Work item >> Please copy the material under this line exactly, keeping every line.
··· Given information ···
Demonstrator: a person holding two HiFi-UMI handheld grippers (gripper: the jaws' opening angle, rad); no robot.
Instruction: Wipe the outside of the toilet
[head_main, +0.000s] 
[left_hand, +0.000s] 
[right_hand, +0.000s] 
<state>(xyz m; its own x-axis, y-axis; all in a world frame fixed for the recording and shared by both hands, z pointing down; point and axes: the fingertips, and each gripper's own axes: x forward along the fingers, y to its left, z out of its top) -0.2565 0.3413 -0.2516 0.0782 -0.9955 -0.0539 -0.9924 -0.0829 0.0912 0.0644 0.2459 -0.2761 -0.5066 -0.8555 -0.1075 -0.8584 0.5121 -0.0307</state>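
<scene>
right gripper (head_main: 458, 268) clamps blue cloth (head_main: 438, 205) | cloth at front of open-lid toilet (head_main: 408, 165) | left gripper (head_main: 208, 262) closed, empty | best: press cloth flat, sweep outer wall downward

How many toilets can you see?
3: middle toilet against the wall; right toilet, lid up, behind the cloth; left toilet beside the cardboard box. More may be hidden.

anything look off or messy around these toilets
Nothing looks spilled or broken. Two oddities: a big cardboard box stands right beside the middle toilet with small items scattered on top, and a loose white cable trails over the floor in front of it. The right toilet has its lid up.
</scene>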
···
Answer area >>
Demonstrator: a person holding two HiFi-UMI handheld grippers (gripper: the jaws' opening angle, rad); no robot.
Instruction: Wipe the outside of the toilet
[head_main, +0.000s] 
[left_hand, +0.000s] 
[right_hand, +0.000s] 
<state>(xyz m; its own x-axis, y-axis; all in a world frame fixed for the recording and shared by both hands, z pointing down; point and axes: the fingertips, and each gripper's own axes: x forward along the fingers, y to its left, z out of its top) -0.2565 0.3413 -0.2516 0.0782 -0.9955 -0.0539 -0.9924 -0.0829 0.0912 0.0644 0.2459 -0.2761 -0.5066 -0.8555 -0.1075 -0.8584 0.5121 -0.0307</state>
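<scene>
right gripper (head_main: 458, 268) clamps blue cloth (head_main: 438, 205) | cloth at front of open-lid toilet (head_main: 408, 165) | left gripper (head_main: 208, 262) closed, empty | best: press cloth flat, sweep outer wall downward

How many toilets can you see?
3: middle toilet against the wall; right toilet, lid up, behind the cloth; left toilet beside the cardboard box. More may be hidden.

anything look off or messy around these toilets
Nothing looks spilled or broken. Two oddities: a big cardboard box stands right beside the middle toilet with small items scattered on top, and a loose white cable trails over the floor in front of it. The right toilet has its lid up.
</scene>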

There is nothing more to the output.